Cresci em meio a uma família religiosa. Minha mãe é católica, o que me levou à, além de ser batizado, fazer a eucaristia. Apesar do seu catolicismo, ela sempre mostrou um certo interesse pelo espiritismo. Meu pai, por sua vez, sempre foi leitor da doutrina de Allan Kardec, o que me levou a ler muitos livros espíritas... e gostar de alguns. Além de, claro, conhecer essa crença. Inclusive, se vem ao caso, o primeiro presente que ofereci à minha mulher foi o romance espírita O Afinador de Violinos, de Wilson Granella.

Quanto ao que creio hoje, acredito que um trecho do prefácio do meu livro A Face da Ira - e o deus fecundado seja o suficiente para elucidar esta questão: ... Porém, meu caro ou minha cara, não me julgue um ateu. O meu deus não nos cunhou como seu semelhante e muito menos é membro dizimista de religiões. É ele uma fé introvertida: vegetativo, disposto à eutanásia, e eu, como seu responsável e um exemplo da nossa hipocrisia, o privo dessa felicidade.

Rumando ao mundo cinematográfico, tenho grande admiração por algumas obras essencialmente baseadas no espiritimo. Não falo de obras de terror, onde fantasmas vêm assombrar os vivos e monstros surgem das trevas. Apesar de existirem algumas obras desse gênero que são interessantes, nenhuma encontra alicerces firmes no espiritismo. Falo de produções que investem no tema de forma direta e sem qualquer máscara, assim como Nosso Lar. Dentre estas, posso citar o ingênuo, mas muito sensível, Ghost - Do Outro Lado da Vida, e o excepcional Amor Além da Vida.

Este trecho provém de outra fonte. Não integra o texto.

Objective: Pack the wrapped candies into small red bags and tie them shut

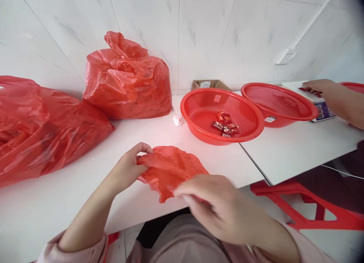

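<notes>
A small, empty-looking red plastic bag point(167, 170) is held over the front edge of the white table point(71, 202). My left hand point(127, 166) pinches its left edge between thumb and fingers. My right hand point(216, 206) is closed over the bag's right lower side, slightly blurred. A red perforated basket point(199, 104) behind the bag holds several small red-wrapped candies point(226, 124).
Two large stuffed red bags point(127, 81) point(36, 130) lie at the left and back. A second red basket point(280, 104), a cardboard box point(209, 84) and a scale point(322, 109) stand at the right, where another person's hand point(318, 85) rests. A crumpled white scrap point(177, 120) and a red stool point(307, 206) are nearby.
</notes>
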### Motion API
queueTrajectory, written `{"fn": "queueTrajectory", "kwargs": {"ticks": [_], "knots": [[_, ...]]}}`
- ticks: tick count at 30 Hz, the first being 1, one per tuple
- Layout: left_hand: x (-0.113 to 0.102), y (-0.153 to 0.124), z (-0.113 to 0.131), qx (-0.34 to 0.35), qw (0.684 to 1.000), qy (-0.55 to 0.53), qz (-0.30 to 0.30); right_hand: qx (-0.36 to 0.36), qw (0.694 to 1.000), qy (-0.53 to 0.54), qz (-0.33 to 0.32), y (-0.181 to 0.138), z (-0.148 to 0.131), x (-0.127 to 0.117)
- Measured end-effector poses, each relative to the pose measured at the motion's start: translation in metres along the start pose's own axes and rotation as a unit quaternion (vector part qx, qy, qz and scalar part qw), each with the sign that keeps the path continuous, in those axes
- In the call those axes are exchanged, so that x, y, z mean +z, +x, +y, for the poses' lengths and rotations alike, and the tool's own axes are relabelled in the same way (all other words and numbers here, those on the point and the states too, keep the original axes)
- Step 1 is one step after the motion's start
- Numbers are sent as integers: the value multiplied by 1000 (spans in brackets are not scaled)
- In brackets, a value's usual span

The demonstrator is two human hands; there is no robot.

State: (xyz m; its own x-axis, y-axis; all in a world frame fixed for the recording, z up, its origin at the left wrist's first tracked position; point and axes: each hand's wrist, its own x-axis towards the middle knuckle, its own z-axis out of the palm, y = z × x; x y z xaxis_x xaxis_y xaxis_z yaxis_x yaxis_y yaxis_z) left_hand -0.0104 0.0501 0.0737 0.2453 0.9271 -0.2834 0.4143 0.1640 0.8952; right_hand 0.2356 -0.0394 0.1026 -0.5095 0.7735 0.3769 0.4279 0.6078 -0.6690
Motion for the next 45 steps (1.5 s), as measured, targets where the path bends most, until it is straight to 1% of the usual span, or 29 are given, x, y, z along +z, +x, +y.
{"fn": "queueTrajectory", "kwargs": {"ticks": [1,2,4,6,8,10,12,13,15,16,17,19,20,22,24,25,26,28,30,32,33,35,37,38,39,41,42,43,45], "knots": [[3,-1,2,10,1000,-10,-19,7,998,-29,-56,10,10,13],[6,-2,3,20,999,-20,-42,13,994,-71,-78,19,23,24],[11,-5,6,38,994,-37,-97,14,984,-153,-88,37,52,41],[10,-9,6,46,987,-54,-147,12,970,-223,-92,48,76,47],[2,-12,4,50,981,-89,-166,28,953,-282,-111,53,91,42],[-13,-12,-2,48,978,-142,-147,79,937,-309,-142,51,98,30],[-30,-9,-10,46,981,-163,-94,161,927,-286,-182,45,100,16],[-37,-6,-15,52,988,-137,-57,200,922,-265,-198,42,99,9],[-44,-1,-25,93,995,-5,26,256,911,-239,-219,37,96,-3],[-44,1,-29,125,987,81,59,269,905,-241,-225,35,92,-7],[-41,3,-32,158,970,164,80,272,900,-252,-228,34,88,-11],[-30,7,-37,212,931,282,97,235,903,-274,-234,34,78,-13],[-23,8,-37,229,917,310,103,192,912,-275,-236,36,73,-12],[-11,10,-37,244,905,327,119,74,935,-265,-223,40,65,-5],[-3,12,-33,239,912,313,118,-30,941,-266,-204,48,61,5],[0,13,-31,228,919,303,105,-62,937,-280,-198,53,62,10],[1,13,-28,215,928,293,88,-83,930,-299,-199,58,65,15],[1,13,-23,192,941,272,60,-93,914,-329,-218,66,73,20],[-1,12,-20,190,945,263,42,-64,907,-342,-238,70,84,21],[-5,12,-20,185,934,303,46,7,912,-323,-253,67,94,17],[-6,12,-21,171,921,345,63,54,915,-304,-261,64,98,14],[-9,13,-23,124,880,443,115,143,914,-258,-280,56,102,8],[-11,16,-25,77,845,508,147,195,905,-229,-301,50,101,3],[-13,18,-26,63,842,516,143,205,901,-224,-309,48,99,0],[-15,20,-26,57,850,508,126,208,898,-223,-318,47,96,-2],[-21,24,-26,65,887,452,66,206,897,-214,-326,48,89,-9],[-24,25,-25,76,906,415,34,196,905,-198,-322,48,83,-15],[-28,26,-25,89,921,379,6,177,919,-166,-311,48,75,-23],[-33,26,-24,113,938,324,-36,111,956,-58,-266,50,55,-44]]}}
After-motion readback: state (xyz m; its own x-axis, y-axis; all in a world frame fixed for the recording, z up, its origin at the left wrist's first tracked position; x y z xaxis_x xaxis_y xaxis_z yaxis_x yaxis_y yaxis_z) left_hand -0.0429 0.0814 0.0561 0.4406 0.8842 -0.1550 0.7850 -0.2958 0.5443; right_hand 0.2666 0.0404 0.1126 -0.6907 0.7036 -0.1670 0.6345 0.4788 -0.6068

Certamente, mesmo não se tratando de uma história além mundo, os nacionais Bezerra de Menezes: O Diário de um Espírito, e o recente Chico Xavier: O Filme podem ser mencionados nesta lista. Este último, em especial, por se tratar do médium que, indiretamente, deu origem ao trabalho que entrará em questão no parágrafo seguinte.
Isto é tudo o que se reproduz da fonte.